Sans doute est-ce ainsi en redevenant apparemment « un primitif » que l'homme s'identifie une fois encore à lui-même.

Mais ce qui peut être valable en Corse l'est-il ailleurs ? Peut-on valablement transposer cet « art du matériau brut » là où manifestement les plages sont polluées, les rivières domestiquées et les sols appropriés et bouleversés ?

Sans nul doute oui, pour ceux de nos montagnes d'Auvergne, des Vosges ou des Pyrénées, de ceux chez qui la nature est encore à deux pas. Mais aussi pour ceux qui savent profiter de leurs loisirs ou de leur séjour dans une région demeurée elle-même.

Il vous suffira de glaner, sans compter le palliatif certain que la correspondance scolaire pourrait apporter, là où une urbanité envahissante étouffe toute vie.

Quant à la technique, elle est sommaire de par sa nature et à la portée de l'enfant lui-même. La technique moderne apporte des liants (1) et des adhésifs dont la gamme variée permet tous les agencements. La pierre, le bois, le liège, le métal, peuvent maintenant se lier avec facilité et sans risque.

Certaines règles sont toutefois à respecter. Il faudra préserver l'originalité et la beauté naturelle du matériau, conserver sa patine et fuir les vernissages intempestifs. Les indispensables collages seront discrets, et si un socle peut s'égaliser, pour donner une certaine stabilité à la pièce, si le cas échéant, un tendre galet, faisant office de figure pourra être esquissé ou légèrement gravé, vous vous garderez de fausser la nature même de l'oeuvre en forçant une courbure ou en taillant un membre. L'ajout peut se tolérer, le retrait de matière est à proscrire. Le matériau lui-même supplée à l'uniformité car jamais deux cailloux identiques ne se présentent.

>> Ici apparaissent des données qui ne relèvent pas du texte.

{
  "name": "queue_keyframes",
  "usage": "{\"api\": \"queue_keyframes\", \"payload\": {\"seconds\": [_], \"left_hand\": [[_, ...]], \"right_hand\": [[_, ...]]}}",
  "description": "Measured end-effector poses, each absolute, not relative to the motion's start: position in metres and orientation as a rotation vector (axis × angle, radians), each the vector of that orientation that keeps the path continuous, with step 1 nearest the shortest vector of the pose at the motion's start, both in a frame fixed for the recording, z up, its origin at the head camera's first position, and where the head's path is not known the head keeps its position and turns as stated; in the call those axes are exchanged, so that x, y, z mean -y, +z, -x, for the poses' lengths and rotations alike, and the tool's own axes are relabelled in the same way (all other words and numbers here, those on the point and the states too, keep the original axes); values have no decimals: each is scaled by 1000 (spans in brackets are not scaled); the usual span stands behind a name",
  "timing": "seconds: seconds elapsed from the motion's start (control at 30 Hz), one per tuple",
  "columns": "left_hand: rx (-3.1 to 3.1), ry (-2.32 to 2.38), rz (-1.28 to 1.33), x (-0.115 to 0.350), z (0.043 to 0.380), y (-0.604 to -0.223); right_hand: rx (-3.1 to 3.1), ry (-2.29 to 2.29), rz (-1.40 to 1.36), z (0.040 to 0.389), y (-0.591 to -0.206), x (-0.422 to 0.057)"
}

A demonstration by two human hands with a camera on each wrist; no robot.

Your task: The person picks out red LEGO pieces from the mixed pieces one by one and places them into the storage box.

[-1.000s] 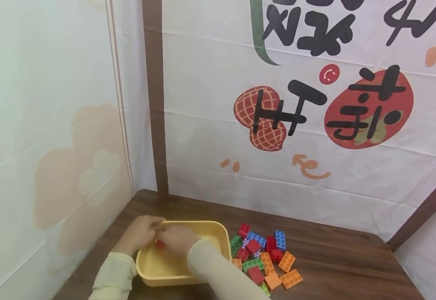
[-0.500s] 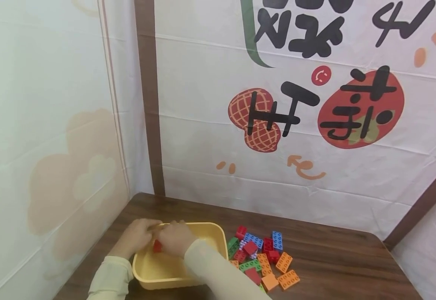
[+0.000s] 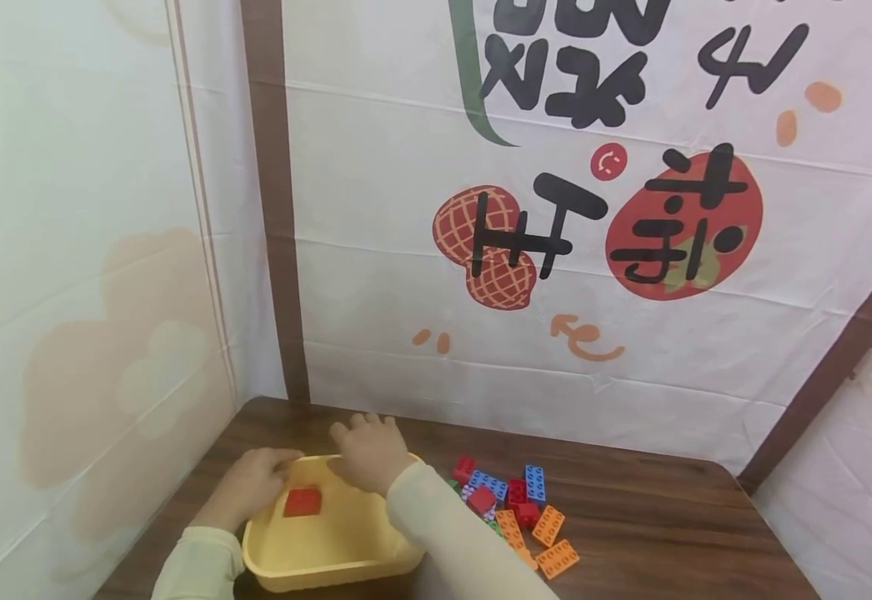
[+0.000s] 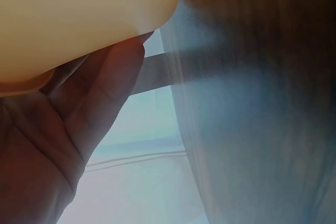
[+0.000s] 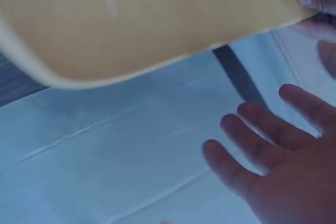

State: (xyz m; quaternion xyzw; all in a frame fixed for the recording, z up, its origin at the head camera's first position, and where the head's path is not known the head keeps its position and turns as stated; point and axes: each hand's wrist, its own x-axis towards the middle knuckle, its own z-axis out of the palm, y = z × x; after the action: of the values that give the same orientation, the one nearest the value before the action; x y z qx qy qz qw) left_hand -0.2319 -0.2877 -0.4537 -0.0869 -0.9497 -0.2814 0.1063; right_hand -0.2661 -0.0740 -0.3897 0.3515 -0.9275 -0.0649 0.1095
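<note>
A yellow plastic bin (image 3: 346, 533) stands on the table at the lower middle of the head view. My left hand (image 3: 252, 483) grips its far left rim, thumb inside and fingers along the outer wall; the left wrist view has these fingers (image 4: 107, 90) under the bin's side. Inside the bin, near that hand, lies a red toy building block (image 3: 303, 502). Over the far rim is my right hand (image 3: 371, 450), holding nothing. Its fingers (image 5: 252, 135) are spread and apart from the bin in the right wrist view.
Several loose building blocks lie right of the bin, among them orange (image 3: 558, 558), blue (image 3: 534, 483) and red (image 3: 483, 500) ones. The brown wooden table (image 3: 654, 517) meets a printed white cloth wall (image 3: 376, 275) behind and another cloth (image 3: 91, 275) at left.
My right hand has let go and moved from the bin's far left corner rightward to above the far rim, its fingers spreading. The red block now shows fully. The head view has shifted right.
</note>
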Motion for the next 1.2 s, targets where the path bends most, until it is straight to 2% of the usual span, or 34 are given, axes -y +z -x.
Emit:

Si cet art vous agrée, même si votre région est désolément vide, réfléchissez, la nature est merveilleuse : peut-être une branche morte, une racine coincée sous une pierre ou par un mur vous permettra, si vous êtes attentif, l'occasion fortuite de démarrer. Avec de simples brindilles, nos enfants eux-mêmes en tâtonnant inventeront à coup sûr.

   

Pour la Corse, terre à vocation touristique par excellence, cet art du matériau brut, peut être appelé à un certain épanouissement. Notre île, comme la plupart des autres régions touristiques, importe la plupart de ses « articles souvenirs ». Ils sont ce que nous savons. Il dépend peut-être un peu de nous qu'ils soient ce que nous aimerions qu'ils fussent. Avec la céramique, la vannerie, et toutes ses branches, l'art populaire autant que l'art tout court se doivent de s'affirmer face à l'envahissante prolifération de « l'article de bazar ».

« Et nos terres déshéritées », apparemment désolées et hostiles, retrouveraient, avec bien sûr d'autres apports, un peu de cette vraie chaleur humaine que l'exode dissipe, mais que l'histoire autant que la raison appellent à demeurer elle-même.

(1) Quelques renseignements sur les liants. Actuellement les résines époxydes apparaissent comme les adhésifs les plus souples à l'emploi et les plus sûrs à l'usage. Elles durcissent à 20° leur emploi nécessite l'usage d'un durcisseur. A titre d'exemple, la marque important peu, 200 g d'Araldite 106 (coût : 7 F environ) et 160 g de Durcisseur Araldite 9350 (6 F environ) vous permettront de commencer. Une seule ombre : ces produits peuvent s'avérer dangereux à l'emploi avec de jeunes enfants. Mais il y a d'autres liants, ceux-là inoffensifs : ciments, enduits à l'eau, colles diverses...

Je ne fais pas mention du label « art galtique » (ce vocable est un pur néologisme étranger à la Corse) qui commercialise sous une forme semi-coopérative la production artisanale locale. Si toutefois vous en jugiez la nécessité (d'une mention précise), il conviendrait d'en aviser Jacques Luciani à Sermano qui se chargerait d'en obtenir l'autorisation.